24. Therefore, it can be infer on the basis of Section 8 (2) and Section 12 of JJ Act that, High Court may entertain a bail plea as if it is a proceeding of first instance. However, it would be considered on the parameters of Section 12 of JJ Act.
25. Beside, that Section 102 of JJ Act gives revisional power to the High Court and said powers can be exercised at any time even on its own motion also. If it is seen with Section 8 (2) of JJ Act then it appears that even suo moto also, High Court can call for the record of any proceedings and therefore, juvenile need not to necessarily come through JJ Board and appellate Authority to file revision once he availed the remedy before JJ Board and Appellate Authority. Once, an order has been passed rejecting the bail application of juvenile by JJ Board and by appellate Authority and even by High Court under revisional jurisdiction, then another revision by way of repeat bail application can be considered by the High Court under revisional jurisdiction without coming through the hierarchical set up again and again.
26. Same is applicable for a CICL, who is sent up for trial as an adult before the Children’s Court.
27. Therefore, in cumulative analysis, even if a revision is preferred by petitioner under Section 102 of the JJ Act, it also gives sufficient powers on its own motion also to call for the record of any proceeding and therefore, contention of the complainant that petitioner /juvenile has no remedy under the JJ Act is misplaced. Revisional powers are sufficiently elaborated in the JJ Act and being special statute and by impact of Section 1(4) of JJ Act, provisions of this Act has overriding effect over other laws, therefore, in the present case even revision before High Court at this stage is also maintainable against the order of rejection of bail application by Children’s Court.
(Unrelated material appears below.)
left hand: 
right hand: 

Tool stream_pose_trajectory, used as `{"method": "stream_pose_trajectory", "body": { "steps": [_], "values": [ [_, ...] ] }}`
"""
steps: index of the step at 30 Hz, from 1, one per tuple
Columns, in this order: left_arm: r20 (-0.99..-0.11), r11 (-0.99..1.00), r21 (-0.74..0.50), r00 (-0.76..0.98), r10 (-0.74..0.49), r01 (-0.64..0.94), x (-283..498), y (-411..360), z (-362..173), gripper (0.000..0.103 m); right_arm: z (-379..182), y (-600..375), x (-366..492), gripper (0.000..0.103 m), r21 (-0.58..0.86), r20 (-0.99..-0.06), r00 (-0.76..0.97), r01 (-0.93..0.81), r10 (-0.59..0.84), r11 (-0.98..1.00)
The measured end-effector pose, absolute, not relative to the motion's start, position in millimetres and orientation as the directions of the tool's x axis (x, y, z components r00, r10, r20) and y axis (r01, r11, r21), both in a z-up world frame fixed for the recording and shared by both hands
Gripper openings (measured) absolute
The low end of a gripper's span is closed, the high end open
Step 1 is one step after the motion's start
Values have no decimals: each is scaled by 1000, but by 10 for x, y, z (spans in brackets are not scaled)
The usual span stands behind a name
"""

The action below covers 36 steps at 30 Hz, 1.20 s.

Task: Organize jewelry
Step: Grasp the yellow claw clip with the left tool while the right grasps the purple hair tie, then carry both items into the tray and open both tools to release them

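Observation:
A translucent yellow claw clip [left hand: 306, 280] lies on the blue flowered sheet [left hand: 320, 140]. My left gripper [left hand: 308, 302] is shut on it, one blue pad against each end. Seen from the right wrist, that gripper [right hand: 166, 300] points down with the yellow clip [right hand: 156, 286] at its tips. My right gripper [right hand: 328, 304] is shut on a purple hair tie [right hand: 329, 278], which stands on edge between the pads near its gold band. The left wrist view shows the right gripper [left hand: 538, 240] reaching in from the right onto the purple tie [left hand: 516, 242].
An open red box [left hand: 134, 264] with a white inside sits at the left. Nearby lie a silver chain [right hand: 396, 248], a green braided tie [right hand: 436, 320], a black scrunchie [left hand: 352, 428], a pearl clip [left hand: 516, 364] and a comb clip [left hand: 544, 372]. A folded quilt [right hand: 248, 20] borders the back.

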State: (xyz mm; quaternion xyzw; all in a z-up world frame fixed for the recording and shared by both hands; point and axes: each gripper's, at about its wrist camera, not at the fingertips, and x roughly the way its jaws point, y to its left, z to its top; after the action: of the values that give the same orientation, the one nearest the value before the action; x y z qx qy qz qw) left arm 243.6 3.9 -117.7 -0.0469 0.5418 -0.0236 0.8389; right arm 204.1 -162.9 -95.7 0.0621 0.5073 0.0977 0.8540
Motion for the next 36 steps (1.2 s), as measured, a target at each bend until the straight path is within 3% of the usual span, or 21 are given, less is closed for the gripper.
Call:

28. So far as merit part is concerned, from the nature of allegations and the fact situation it appears that petitioner misused the liberty and he committed another offence subsequent to this case also and his case is now being prosecuted in Children’s Court and therefore for the time being petitioner must involve in reparative and reformative mode and must come out as a better citizen. Therefore, for course correction, petitioner’s application for the time being is rejected and liberty is granted to renew the prayer after some time and if possible with some better particulars about his disposition towards reformative measures during his stay at observation home.
29. Revision petition stands dismissed with liberty as aforesaid.